EXERCISE PROMPT ->
Search the data for "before". Return each matching line.

(DATA SUPPLIED begins)

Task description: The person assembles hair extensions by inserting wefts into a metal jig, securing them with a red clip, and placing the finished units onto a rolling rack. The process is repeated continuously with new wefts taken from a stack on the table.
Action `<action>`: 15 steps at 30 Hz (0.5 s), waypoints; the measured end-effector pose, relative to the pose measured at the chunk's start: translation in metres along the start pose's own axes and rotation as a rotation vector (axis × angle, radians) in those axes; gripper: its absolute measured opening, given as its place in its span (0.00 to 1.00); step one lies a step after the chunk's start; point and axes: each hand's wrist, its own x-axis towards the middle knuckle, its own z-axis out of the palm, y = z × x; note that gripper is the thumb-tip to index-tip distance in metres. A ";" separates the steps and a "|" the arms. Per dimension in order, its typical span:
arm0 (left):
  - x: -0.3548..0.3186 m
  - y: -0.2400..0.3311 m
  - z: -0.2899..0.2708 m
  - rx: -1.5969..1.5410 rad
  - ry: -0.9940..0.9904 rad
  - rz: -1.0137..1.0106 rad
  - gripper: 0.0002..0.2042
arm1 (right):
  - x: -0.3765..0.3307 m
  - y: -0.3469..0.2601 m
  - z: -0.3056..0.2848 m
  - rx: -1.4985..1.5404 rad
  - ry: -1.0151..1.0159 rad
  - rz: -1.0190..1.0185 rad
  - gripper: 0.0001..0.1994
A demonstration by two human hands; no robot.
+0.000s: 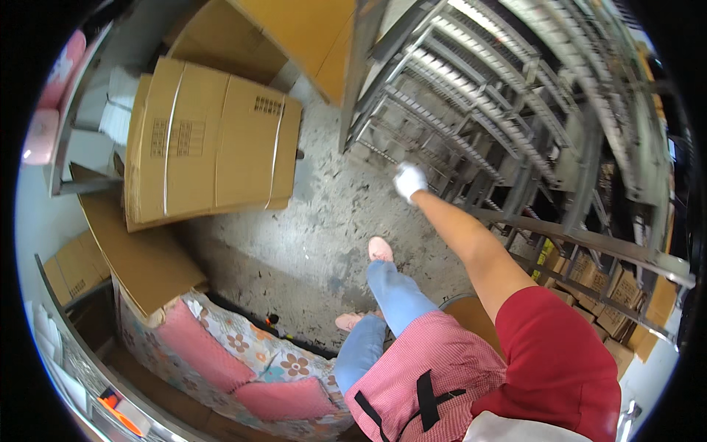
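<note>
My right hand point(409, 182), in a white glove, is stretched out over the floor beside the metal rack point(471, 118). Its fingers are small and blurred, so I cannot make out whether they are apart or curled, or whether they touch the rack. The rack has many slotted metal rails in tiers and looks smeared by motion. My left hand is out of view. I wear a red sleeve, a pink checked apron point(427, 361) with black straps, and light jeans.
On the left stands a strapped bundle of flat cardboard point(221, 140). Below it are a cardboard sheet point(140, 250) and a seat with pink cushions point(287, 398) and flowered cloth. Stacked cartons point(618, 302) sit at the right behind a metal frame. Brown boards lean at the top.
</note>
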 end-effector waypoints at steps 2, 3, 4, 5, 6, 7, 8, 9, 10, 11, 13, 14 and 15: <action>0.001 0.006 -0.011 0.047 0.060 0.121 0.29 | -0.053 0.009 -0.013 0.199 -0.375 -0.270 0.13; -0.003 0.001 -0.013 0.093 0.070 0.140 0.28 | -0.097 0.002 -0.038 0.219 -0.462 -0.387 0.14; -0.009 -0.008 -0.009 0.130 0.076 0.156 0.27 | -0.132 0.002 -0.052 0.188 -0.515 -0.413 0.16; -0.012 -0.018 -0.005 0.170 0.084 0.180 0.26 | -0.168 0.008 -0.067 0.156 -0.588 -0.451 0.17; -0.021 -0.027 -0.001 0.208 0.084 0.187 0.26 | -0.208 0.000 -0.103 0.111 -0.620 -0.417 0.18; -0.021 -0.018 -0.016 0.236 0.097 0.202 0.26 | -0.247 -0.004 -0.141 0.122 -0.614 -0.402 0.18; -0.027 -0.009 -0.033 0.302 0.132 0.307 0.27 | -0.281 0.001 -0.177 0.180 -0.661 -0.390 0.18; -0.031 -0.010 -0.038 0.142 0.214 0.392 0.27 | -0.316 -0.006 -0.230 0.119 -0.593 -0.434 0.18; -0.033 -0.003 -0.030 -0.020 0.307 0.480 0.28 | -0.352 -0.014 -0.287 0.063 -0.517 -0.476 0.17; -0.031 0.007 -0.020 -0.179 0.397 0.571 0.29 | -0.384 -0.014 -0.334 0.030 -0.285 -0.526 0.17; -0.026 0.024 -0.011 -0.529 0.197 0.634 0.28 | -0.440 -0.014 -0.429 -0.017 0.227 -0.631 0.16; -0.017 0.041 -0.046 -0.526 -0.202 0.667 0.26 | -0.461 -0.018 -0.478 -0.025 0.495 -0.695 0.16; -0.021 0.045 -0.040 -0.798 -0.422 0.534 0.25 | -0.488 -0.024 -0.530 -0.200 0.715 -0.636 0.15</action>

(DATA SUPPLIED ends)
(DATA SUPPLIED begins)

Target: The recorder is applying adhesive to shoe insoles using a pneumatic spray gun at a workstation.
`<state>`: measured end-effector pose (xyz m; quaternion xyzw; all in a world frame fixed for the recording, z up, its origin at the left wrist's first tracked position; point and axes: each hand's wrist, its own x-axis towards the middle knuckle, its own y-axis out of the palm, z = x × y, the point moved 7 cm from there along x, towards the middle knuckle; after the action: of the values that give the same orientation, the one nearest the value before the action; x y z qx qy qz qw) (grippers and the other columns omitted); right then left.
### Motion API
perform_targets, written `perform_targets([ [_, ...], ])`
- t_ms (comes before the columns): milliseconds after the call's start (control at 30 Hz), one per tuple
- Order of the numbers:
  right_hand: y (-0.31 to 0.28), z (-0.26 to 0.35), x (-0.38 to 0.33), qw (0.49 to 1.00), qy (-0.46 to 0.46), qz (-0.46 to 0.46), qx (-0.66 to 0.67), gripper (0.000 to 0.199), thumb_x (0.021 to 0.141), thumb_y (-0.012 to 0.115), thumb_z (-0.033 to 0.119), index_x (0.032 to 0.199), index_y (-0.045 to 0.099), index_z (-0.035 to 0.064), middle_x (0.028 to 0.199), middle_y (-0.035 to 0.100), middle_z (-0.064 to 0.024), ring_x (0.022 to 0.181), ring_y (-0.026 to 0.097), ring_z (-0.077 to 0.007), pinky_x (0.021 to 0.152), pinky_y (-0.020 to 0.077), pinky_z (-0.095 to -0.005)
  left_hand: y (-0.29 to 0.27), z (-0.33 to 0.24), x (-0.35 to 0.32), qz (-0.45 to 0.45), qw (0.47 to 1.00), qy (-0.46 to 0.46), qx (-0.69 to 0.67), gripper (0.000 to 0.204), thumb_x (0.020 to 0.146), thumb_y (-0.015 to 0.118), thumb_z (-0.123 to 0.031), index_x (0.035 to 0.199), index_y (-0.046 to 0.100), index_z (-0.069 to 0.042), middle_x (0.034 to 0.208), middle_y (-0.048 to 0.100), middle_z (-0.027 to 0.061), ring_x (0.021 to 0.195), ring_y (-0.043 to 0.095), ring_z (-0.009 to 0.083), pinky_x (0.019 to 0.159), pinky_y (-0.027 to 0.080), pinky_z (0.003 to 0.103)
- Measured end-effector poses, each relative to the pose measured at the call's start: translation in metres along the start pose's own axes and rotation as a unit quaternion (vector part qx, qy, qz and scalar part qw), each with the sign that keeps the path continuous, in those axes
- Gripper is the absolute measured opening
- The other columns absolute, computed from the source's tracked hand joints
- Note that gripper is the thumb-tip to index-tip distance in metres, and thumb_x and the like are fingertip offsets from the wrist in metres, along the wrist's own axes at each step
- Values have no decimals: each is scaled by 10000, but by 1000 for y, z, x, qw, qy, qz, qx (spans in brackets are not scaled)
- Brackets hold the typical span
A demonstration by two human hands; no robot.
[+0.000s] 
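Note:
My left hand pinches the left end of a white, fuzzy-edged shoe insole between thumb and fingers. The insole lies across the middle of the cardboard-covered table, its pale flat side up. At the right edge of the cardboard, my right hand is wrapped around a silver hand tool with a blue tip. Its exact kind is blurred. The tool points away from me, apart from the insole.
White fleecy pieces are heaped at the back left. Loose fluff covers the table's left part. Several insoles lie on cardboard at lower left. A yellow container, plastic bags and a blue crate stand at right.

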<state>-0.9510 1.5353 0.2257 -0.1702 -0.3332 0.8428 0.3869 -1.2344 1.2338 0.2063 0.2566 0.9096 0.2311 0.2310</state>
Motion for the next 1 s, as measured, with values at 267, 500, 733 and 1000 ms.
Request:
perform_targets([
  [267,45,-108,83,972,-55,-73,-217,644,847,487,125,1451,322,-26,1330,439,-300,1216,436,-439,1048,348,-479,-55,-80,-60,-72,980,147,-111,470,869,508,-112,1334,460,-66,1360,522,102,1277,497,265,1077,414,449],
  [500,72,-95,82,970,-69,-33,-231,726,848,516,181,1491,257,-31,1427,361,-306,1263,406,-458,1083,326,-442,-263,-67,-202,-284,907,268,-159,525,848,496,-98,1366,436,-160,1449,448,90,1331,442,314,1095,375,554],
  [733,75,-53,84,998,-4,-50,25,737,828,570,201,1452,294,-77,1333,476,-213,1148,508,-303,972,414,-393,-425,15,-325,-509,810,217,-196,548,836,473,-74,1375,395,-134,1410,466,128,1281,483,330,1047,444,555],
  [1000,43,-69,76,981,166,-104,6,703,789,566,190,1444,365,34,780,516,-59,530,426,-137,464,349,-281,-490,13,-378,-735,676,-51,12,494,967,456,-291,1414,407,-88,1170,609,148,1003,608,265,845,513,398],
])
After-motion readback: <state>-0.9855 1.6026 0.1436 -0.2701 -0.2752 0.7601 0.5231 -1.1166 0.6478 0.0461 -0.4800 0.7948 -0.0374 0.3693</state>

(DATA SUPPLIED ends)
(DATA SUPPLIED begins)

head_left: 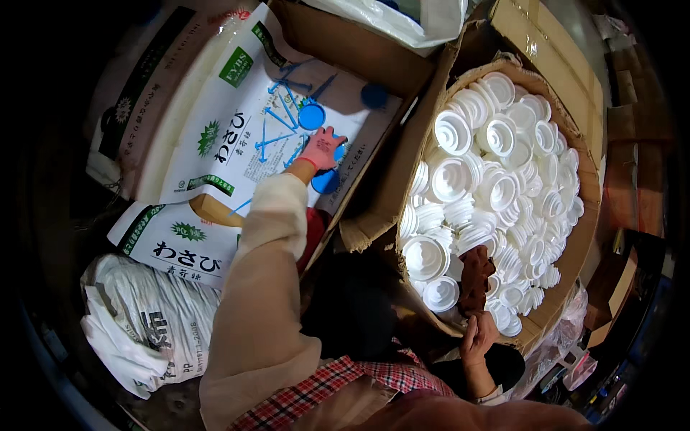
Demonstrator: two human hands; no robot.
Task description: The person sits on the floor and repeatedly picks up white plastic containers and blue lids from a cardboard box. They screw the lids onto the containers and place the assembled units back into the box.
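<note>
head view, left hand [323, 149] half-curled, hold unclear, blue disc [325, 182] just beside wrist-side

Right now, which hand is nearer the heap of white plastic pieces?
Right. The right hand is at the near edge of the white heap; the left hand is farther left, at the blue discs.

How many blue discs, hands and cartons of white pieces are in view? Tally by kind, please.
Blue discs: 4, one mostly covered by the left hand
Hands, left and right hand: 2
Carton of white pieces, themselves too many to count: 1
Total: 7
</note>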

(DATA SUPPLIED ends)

EXERCISE RESPONSE ->
`<state>`: measured end-effector pose (xyz m; quaternion xyzw; all in a world frame fixed for the recording, z up, its origin at the left wrist's first tracked position; point and axes: each hand's wrist, its own x-axis towards the middle knuckle, its own y-axis out of the palm, z = x × y, the point moved 7 cm from there along x, towards the middle knuckle; after the action: of the values that give the same orientation, the one nearest the value before the action; x y z qx qy qz qw) (grippers and the other columns omitted); right then left.
- t_ms (comes before the columns): milliseconds after the call's start (control at 30 Hz), one per tuple

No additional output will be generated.